Assignment: Show every line of the data that includes the word "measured".

Records supplied:
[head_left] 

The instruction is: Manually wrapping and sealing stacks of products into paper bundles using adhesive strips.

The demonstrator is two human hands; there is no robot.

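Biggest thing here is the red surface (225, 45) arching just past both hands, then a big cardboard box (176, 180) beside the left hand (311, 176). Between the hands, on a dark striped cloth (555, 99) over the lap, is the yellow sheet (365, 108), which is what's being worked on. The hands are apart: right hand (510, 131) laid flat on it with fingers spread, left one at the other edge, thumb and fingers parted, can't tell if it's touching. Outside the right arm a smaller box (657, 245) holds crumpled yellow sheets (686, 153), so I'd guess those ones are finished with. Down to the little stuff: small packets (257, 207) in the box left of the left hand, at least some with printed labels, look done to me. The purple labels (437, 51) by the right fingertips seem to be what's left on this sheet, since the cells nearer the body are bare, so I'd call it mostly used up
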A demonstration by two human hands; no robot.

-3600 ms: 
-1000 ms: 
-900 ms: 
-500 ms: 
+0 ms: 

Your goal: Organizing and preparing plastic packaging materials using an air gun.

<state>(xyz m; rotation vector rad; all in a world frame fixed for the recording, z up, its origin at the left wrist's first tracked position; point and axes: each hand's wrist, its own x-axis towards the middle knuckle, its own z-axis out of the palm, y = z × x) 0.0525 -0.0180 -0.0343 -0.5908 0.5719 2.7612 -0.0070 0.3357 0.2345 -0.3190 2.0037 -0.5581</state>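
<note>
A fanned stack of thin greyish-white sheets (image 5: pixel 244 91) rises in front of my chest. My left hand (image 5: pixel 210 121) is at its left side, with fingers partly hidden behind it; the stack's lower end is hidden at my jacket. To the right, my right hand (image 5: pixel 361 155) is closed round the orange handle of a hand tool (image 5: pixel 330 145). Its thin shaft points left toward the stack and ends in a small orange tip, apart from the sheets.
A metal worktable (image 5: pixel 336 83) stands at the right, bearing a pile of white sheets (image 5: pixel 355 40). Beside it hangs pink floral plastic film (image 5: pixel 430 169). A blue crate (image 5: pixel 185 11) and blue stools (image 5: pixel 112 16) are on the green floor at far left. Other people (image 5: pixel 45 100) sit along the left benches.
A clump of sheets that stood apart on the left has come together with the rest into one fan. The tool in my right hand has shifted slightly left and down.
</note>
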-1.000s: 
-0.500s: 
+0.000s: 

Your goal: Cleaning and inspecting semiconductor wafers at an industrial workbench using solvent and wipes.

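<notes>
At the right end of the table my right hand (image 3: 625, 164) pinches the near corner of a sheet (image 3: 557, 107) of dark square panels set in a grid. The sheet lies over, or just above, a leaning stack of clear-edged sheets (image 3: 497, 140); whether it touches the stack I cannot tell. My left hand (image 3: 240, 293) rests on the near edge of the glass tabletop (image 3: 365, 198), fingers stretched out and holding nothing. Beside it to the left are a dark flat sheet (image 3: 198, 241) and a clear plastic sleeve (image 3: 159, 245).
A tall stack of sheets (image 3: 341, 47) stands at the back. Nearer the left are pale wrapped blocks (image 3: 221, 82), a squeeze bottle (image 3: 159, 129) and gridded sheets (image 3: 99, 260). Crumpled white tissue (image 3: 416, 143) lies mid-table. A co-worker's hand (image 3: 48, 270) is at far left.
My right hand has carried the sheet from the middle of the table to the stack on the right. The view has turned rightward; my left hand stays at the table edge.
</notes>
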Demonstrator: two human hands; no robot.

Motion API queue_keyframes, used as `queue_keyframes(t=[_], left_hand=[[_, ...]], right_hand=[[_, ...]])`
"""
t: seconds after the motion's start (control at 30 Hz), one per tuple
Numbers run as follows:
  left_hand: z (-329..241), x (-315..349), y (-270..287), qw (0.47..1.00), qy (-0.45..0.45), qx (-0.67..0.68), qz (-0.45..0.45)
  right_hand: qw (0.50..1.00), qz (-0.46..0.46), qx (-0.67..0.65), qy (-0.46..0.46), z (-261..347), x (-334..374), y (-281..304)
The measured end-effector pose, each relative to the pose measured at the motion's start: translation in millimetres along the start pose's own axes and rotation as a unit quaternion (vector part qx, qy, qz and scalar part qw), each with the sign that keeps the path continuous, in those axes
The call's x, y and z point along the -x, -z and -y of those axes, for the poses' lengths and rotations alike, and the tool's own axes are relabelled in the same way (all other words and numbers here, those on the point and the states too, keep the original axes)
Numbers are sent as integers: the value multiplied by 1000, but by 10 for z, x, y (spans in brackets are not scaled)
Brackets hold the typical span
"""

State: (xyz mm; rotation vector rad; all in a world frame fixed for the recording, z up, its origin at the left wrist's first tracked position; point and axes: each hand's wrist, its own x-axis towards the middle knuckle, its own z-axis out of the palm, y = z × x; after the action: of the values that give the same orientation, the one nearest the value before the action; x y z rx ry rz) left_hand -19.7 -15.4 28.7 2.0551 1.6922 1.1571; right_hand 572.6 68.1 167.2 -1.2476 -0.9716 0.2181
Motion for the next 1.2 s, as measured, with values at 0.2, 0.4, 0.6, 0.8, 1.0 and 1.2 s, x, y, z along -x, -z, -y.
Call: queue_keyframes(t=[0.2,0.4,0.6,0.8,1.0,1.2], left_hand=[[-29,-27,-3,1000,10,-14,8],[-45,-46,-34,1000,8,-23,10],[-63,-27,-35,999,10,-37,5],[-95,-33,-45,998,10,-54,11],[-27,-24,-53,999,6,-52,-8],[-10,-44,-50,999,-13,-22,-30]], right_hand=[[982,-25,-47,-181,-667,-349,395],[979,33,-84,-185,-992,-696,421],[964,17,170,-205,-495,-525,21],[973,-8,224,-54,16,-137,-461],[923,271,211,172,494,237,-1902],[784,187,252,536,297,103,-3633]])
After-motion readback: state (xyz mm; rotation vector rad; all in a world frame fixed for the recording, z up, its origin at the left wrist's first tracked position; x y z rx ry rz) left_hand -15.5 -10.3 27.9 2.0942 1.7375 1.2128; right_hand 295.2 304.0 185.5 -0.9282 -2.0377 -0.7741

Your response:
The measured end-effector pose, each relative to the pose measured at the motion's start: translation in millimetres along the start pose's own axes and rotation as a unit quaternion (vector part qx, qy, qz and scalar part qw), each with the sign that keeps the path continuous, in those axes
Motion for the next 1.2 s, as measured, with values at 0.2, 0.4, 0.6, 0.8, 1.0 and 1.2 s, x, y, z along -x, -z, -y.

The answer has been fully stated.